• What to produce
The answer must be every line below that contains the string "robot".

[Records drawn from a dataset]
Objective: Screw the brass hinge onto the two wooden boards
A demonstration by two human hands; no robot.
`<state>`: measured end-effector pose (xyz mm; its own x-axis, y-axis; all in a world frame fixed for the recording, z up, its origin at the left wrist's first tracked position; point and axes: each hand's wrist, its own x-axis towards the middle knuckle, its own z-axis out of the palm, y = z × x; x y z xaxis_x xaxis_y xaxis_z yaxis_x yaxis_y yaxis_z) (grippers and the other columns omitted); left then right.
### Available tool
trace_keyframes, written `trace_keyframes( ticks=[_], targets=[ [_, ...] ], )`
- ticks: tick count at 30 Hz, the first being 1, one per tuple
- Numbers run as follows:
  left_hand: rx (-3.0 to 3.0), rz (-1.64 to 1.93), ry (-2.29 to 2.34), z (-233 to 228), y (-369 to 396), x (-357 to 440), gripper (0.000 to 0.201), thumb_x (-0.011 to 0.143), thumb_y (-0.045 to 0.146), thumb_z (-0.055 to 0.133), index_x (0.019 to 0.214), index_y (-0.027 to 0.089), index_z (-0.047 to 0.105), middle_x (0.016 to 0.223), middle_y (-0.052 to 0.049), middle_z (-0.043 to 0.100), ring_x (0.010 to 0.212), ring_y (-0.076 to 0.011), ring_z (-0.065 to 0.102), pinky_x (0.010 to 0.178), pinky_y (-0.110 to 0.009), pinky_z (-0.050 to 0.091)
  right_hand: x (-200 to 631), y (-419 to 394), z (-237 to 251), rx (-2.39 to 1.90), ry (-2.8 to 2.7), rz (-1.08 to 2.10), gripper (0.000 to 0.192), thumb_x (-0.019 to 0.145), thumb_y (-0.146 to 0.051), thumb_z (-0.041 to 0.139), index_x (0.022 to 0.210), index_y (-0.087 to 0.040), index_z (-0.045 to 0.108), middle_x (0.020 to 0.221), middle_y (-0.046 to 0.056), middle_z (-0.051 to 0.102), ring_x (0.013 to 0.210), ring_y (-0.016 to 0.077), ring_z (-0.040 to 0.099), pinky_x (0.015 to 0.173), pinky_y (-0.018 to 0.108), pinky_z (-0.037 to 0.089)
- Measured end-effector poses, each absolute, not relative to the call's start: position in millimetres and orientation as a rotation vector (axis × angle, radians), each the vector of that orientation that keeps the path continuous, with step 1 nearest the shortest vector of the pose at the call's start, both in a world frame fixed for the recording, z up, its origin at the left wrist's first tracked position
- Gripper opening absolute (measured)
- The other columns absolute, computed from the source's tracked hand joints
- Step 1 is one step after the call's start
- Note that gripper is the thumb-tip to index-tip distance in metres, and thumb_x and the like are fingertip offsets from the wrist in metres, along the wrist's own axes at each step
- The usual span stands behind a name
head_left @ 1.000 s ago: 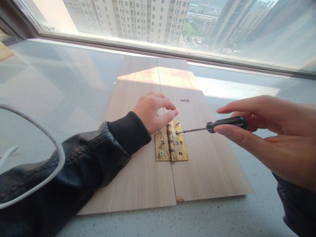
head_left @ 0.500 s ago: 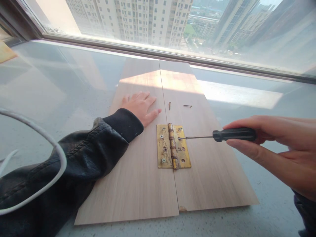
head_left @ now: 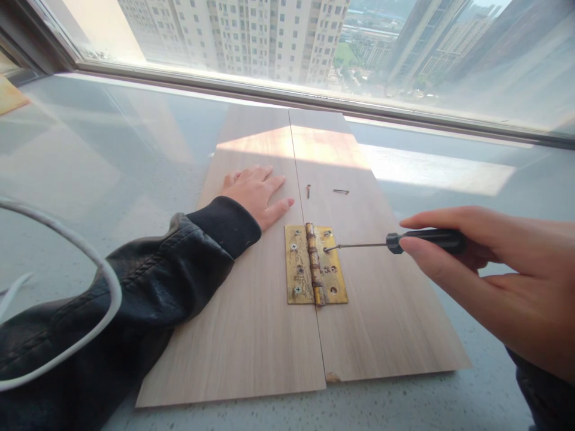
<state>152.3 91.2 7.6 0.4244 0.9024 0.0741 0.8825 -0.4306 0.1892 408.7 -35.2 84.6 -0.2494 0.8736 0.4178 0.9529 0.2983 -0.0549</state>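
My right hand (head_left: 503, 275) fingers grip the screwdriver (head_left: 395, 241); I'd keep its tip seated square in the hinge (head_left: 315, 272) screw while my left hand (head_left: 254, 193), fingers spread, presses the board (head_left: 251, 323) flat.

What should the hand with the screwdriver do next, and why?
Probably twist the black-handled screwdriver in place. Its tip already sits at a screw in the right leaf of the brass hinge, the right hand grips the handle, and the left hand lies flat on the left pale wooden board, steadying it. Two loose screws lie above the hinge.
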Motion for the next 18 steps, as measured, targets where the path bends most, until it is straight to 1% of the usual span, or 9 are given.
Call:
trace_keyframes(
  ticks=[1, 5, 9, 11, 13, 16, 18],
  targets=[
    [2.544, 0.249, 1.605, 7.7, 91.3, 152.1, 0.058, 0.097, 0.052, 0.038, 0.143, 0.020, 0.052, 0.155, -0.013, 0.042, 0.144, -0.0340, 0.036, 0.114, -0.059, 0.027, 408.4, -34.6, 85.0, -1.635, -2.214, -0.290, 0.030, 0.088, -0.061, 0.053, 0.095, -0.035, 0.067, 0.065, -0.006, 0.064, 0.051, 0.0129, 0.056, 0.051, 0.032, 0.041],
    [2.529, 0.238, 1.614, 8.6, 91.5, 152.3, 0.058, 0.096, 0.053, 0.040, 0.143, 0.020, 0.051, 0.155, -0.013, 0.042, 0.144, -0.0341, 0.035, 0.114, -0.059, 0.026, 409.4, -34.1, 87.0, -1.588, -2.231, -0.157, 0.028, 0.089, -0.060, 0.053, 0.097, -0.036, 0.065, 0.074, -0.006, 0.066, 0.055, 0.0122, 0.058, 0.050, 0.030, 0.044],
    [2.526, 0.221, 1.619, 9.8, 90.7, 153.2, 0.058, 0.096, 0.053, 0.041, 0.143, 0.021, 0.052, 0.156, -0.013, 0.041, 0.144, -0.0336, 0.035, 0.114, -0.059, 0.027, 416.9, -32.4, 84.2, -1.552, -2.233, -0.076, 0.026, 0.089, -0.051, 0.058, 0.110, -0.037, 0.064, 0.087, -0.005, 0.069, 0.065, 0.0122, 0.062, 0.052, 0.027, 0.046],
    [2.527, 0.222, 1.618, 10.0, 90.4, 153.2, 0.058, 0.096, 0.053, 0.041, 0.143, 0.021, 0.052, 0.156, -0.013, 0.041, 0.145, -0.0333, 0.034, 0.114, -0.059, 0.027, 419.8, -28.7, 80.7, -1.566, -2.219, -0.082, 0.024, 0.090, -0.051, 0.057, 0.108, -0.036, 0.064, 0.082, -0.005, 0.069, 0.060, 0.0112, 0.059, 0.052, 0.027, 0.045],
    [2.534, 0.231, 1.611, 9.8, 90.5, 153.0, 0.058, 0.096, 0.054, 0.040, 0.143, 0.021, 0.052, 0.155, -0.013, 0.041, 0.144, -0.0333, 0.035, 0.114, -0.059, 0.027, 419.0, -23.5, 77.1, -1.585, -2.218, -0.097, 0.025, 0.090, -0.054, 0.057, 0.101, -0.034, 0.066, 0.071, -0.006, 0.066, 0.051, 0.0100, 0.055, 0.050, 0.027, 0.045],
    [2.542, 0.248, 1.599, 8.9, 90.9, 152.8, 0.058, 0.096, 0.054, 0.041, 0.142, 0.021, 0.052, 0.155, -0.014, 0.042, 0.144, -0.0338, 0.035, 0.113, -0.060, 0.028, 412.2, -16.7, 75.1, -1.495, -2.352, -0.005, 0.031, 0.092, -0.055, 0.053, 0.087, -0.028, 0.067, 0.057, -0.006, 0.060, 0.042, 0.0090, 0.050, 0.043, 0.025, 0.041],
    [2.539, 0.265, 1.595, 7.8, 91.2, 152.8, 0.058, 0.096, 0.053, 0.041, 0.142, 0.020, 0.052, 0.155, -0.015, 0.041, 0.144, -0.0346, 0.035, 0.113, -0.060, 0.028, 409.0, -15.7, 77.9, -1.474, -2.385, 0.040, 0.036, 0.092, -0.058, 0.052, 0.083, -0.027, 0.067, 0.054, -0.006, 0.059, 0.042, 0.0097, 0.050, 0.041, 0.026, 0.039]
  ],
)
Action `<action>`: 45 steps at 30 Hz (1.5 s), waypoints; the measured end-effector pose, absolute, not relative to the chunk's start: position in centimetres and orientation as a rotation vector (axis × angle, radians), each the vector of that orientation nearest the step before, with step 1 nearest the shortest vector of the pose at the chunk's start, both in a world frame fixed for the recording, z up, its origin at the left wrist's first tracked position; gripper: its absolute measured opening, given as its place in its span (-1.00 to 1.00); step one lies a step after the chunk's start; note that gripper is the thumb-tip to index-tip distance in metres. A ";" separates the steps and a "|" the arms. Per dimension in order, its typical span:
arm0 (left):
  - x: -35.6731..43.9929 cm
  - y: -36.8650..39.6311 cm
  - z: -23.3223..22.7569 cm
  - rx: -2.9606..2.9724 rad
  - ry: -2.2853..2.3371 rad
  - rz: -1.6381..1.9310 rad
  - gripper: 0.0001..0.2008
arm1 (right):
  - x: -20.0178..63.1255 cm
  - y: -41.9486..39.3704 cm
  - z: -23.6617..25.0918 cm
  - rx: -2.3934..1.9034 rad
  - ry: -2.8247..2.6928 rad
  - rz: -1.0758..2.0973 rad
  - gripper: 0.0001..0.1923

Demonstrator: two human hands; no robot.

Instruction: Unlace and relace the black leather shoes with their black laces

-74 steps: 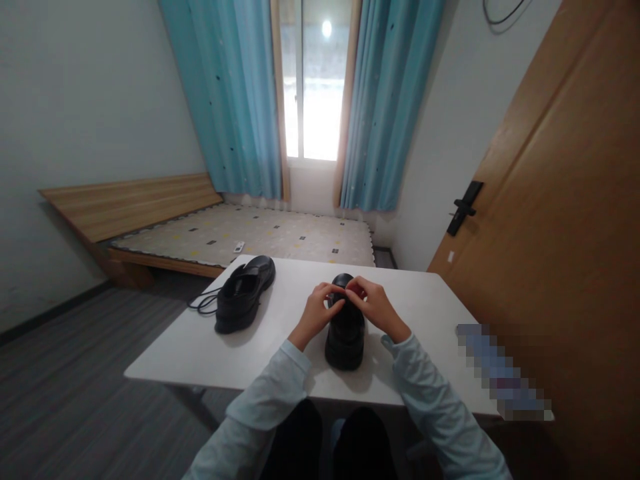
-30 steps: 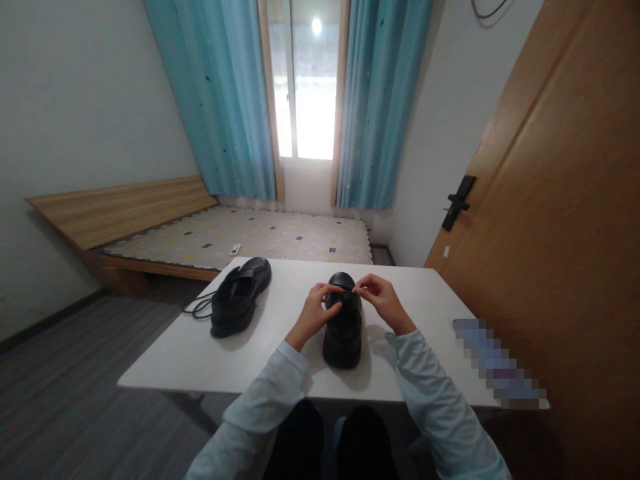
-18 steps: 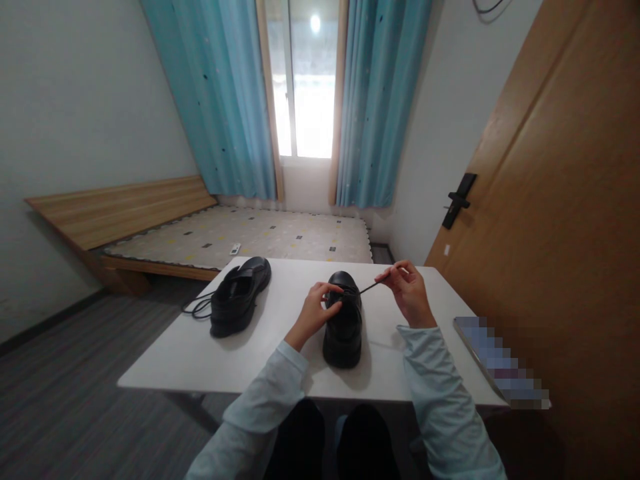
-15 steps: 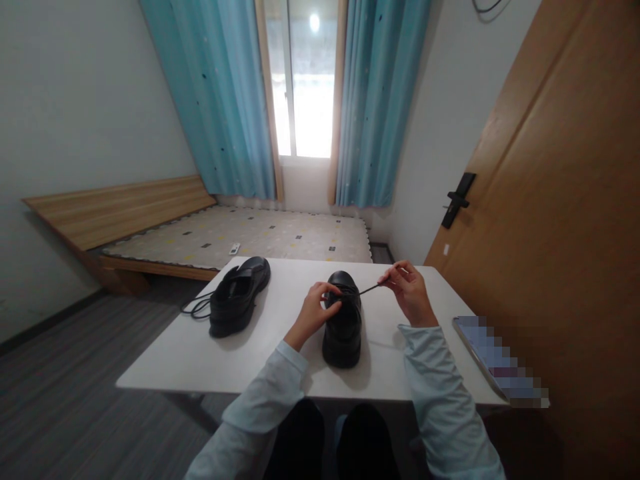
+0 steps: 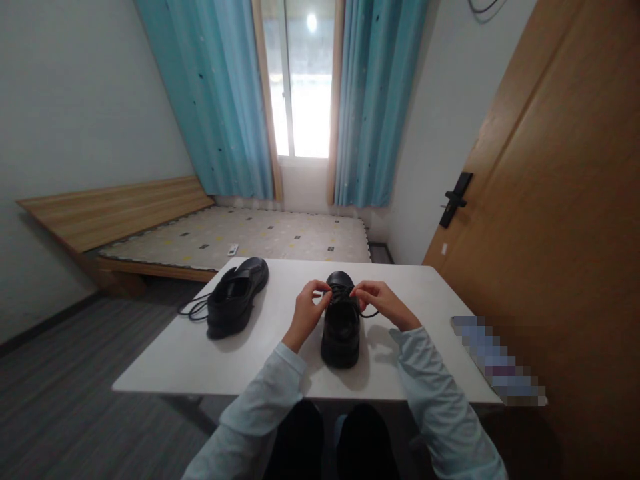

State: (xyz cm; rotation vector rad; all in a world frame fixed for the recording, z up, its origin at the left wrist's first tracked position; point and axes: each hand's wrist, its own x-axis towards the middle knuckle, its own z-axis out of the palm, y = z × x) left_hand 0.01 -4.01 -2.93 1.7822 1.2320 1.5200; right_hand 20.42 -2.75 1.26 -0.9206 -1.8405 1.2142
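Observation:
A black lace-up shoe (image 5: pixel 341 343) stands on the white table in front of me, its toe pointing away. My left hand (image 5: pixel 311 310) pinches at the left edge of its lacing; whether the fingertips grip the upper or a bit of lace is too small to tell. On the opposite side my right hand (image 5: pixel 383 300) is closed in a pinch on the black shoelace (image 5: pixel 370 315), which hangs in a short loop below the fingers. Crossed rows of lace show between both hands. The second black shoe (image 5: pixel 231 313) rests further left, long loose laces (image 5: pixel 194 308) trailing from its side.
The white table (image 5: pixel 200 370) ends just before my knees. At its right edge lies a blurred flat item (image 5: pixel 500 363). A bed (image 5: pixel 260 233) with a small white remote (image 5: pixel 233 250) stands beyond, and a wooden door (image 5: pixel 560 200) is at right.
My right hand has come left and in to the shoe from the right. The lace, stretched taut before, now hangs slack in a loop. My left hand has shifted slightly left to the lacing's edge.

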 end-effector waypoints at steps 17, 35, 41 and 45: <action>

• Reply
A demonstration by two human hands; no robot.
Demonstrator: two human hands; no robot.

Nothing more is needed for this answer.